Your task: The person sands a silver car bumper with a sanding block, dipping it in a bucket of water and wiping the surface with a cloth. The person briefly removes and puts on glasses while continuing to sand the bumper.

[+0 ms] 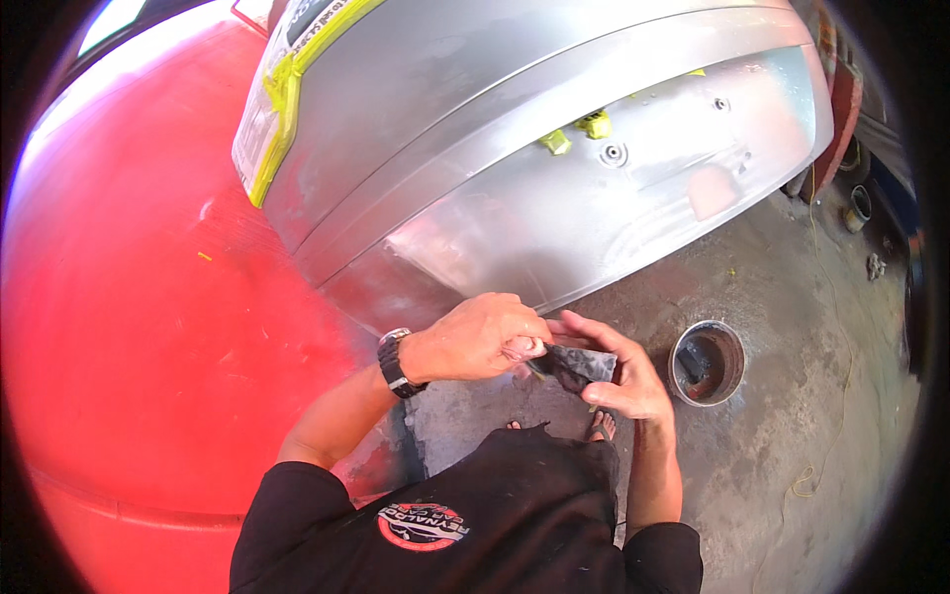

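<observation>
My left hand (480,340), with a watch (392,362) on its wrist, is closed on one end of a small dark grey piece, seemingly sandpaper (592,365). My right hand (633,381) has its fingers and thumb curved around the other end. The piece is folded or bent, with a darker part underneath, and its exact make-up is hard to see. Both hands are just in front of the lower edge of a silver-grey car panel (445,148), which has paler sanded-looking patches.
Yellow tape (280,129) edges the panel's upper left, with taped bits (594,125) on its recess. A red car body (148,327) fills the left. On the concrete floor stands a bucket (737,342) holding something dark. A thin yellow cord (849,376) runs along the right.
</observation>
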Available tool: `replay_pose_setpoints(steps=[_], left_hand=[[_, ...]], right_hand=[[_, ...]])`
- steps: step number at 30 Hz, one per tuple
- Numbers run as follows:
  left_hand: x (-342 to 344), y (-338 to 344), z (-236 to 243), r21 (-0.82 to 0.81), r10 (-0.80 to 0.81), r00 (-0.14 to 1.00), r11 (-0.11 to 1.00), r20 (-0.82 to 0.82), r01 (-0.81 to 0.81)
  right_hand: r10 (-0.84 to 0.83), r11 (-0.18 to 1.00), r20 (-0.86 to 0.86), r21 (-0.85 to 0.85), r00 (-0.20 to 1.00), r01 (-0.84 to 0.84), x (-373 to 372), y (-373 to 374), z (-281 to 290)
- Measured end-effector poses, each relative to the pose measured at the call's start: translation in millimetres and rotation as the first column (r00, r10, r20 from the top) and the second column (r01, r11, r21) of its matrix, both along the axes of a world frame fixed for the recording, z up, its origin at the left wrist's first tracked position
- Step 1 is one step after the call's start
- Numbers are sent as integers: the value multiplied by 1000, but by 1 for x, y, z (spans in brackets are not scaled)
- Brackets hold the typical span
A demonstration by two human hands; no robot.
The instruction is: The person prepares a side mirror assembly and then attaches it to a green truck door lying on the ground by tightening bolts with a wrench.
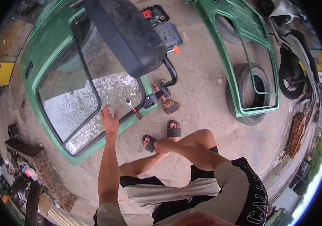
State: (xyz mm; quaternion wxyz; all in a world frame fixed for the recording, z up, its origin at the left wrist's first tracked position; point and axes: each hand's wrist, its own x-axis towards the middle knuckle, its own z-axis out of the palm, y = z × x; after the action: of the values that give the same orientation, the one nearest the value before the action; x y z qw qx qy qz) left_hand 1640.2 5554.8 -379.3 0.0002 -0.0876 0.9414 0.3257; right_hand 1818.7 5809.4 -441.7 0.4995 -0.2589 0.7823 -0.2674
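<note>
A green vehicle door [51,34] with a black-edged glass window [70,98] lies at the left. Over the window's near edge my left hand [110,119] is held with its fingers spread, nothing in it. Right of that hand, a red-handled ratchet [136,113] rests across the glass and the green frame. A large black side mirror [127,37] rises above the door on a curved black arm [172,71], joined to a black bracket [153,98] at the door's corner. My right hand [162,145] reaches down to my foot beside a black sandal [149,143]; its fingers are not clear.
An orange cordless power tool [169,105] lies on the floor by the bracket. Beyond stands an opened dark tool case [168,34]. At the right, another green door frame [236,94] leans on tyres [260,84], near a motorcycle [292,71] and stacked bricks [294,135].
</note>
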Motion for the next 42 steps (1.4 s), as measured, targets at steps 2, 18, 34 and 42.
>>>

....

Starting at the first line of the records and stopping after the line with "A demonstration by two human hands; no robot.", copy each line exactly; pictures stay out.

Your task: The person sands a silver car bumper with a sanding block, dipping it in a bucket of water and wiping the surface with a cloth. The person briefly removes and puts on glasses while continuing to sand the bumper.

[+0 ms] 

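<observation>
My left hand (480,340), with a watch (392,362) on its wrist, is closed on one end of a small dark grey piece, seemingly sandpaper (592,365). My right hand (633,381) has its fingers and thumb curved around the other end. The piece is folded or bent, with a darker part underneath, and its exact make-up is hard to see. Both hands are just in front of the lower edge of a silver-grey car panel (445,148), which has paler sanded-looking patches.
Yellow tape (280,129) edges the panel's upper left, with taped bits (594,125) on its recess. A red car body (148,327) fills the left. On the concrete floor stands a bucket (737,342) holding something dark. A thin yellow cord (849,376) runs along the right.
</observation>
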Available tool: `replay_pose_setpoints(steps=[_], left_hand=[[_, ...]], right_hand=[[_, ...]])`
- steps: step number at 30 Hz, one per tuple
- Numbers run as follows:
  left_hand: x (-342 to 344), y (-338 to 344), z (-236 to 243), r21 (-0.82 to 0.81), r10 (-0.80 to 0.81), r00 (-0.14 to 1.00), r11 (-0.11 to 1.00), r20 (-0.82 to 0.82), r01 (-0.81 to 0.81)
  right_hand: r10 (-0.84 to 0.83), r11 (-0.18 to 1.00), r20 (-0.86 to 0.86), r21 (-0.85 to 0.85), r00 (-0.20 to 1.00), r01 (-0.84 to 0.84), x (-373 to 372), y (-373 to 374), z (-281 to 290)
- Measured end-effector poses, each relative to the pose measured at the call's start: translation in millimetres and rotation as the first column (r00, r10, r20 from the top) and the second column (r01, r11, r21) of its matrix, both along the axes of a world frame fixed for the recording, z up, its origin at the left wrist's first tracked position
- Step 1 is one step after the call's start
- Numbers are sent as integers: the value multiplied by 1000, but by 1 for x, y, z (spans in brackets are not scaled)
- Brackets hold the typical span
A demonstration by two human hands; no robot.

This finishes the answer.